INSTRUCTIONS TO FOLLOW: Please reproduce the entire listing, character for character.

AVAILABLE DATA:
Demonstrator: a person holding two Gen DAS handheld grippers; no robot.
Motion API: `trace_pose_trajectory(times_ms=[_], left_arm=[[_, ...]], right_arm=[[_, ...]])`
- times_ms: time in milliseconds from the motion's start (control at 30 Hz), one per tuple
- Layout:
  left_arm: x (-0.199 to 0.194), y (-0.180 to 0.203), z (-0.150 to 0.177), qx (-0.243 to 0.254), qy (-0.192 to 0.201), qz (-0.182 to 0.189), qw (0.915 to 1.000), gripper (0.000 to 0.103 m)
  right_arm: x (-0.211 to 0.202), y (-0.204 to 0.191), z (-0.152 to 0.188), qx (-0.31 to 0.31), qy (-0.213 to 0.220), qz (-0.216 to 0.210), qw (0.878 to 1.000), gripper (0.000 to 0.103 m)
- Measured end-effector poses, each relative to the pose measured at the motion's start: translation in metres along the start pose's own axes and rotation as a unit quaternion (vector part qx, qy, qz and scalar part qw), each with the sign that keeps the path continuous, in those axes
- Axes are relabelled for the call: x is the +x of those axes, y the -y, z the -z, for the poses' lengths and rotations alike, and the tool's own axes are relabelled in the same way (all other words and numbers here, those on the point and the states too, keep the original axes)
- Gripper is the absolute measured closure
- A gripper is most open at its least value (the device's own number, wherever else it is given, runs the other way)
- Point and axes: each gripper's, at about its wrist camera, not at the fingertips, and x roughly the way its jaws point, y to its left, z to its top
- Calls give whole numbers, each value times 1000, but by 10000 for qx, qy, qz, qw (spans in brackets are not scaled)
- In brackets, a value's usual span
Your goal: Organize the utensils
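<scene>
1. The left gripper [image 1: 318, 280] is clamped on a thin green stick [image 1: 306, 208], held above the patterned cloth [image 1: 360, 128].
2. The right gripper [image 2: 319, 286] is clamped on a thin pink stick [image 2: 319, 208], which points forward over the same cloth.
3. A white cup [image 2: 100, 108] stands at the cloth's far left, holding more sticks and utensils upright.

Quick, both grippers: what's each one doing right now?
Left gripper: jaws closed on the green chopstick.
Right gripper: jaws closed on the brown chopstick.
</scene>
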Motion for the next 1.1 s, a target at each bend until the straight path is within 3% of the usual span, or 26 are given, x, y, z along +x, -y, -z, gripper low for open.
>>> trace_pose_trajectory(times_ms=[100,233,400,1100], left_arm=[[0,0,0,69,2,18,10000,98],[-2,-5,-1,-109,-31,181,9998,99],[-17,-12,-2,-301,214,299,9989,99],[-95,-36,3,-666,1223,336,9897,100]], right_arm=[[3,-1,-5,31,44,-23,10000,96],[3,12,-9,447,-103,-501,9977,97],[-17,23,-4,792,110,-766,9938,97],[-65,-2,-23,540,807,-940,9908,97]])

TASK SOLUTION:
Demonstrator: a person holding two Gen DAS handheld grippers; no robot.
Motion API: `trace_pose_trajectory(times_ms=[_], left_arm=[[_, ...]], right_arm=[[_, ...]])`
- times_ms: time in milliseconds from the motion's start (control at 30 Hz), one per tuple
- Layout:
  left_arm: x (-0.199 to 0.194), y (-0.180 to 0.203), z (-0.150 to 0.177), qx (-0.243 to 0.254), qy (-0.192 to 0.201), qz (-0.182 to 0.189), qw (0.915 to 1.000), gripper (0.000 to 0.103 m)
  right_arm: x (-0.211 to 0.202), y (-0.204 to 0.191), z (-0.152 to 0.188), qx (-0.31 to 0.31), qy (-0.213 to 0.220), qz (-0.216 to 0.210), qw (0.878 to 1.000), gripper (0.000 to 0.103 m)
- Measured end-effector poses, each relative to the pose measured at the motion's start: translation in metres along the start pose's own axes and rotation as a unit quaternion (vector part qx, qy, qz and scalar part qw), each with the sign that keeps the path continuous, in those axes
- Axes are relabelled for the call: x is the +x of those axes, y the -y, z the -z, for the poses' lengths and rotations alike, and the tool's own axes are relabelled in the same way (all other words and numbers here, those on the point and the states too, keep the original axes)
- Gripper is the absolute measured closure
- A gripper is most open at its least value (the device's own number, wherever else it is given, runs the other way)
- Point and axes: each gripper's, at about its wrist camera, not at the fingertips, and x roughly the way its jaws point, y to its left, z to its top
- Calls give whole numbers, each value times 1000, but by 10000 for qx, qy, qz, qw (spans in brackets are not scaled)
- In brackets, a value's usual span
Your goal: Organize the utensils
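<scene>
1. The left gripper [image 1: 318, 280] is clamped on a thin green stick [image 1: 306, 208], held above the patterned cloth [image 1: 360, 128].
2. The right gripper [image 2: 319, 286] is clamped on a thin pink stick [image 2: 319, 208], which points forward over the same cloth.
3. A white cup [image 2: 100, 108] stands at the cloth's far left, holding more sticks and utensils upright.

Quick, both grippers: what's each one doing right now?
Left gripper: jaws closed on the green chopstick.
Right gripper: jaws closed on the brown chopstick.
</scene>
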Motion for the next 1.1 s, a target at each bend until the straight path is within 3% of the usual span, or 26 are given, x, y, z along +x, -y, -z, gripper low for open.
>>> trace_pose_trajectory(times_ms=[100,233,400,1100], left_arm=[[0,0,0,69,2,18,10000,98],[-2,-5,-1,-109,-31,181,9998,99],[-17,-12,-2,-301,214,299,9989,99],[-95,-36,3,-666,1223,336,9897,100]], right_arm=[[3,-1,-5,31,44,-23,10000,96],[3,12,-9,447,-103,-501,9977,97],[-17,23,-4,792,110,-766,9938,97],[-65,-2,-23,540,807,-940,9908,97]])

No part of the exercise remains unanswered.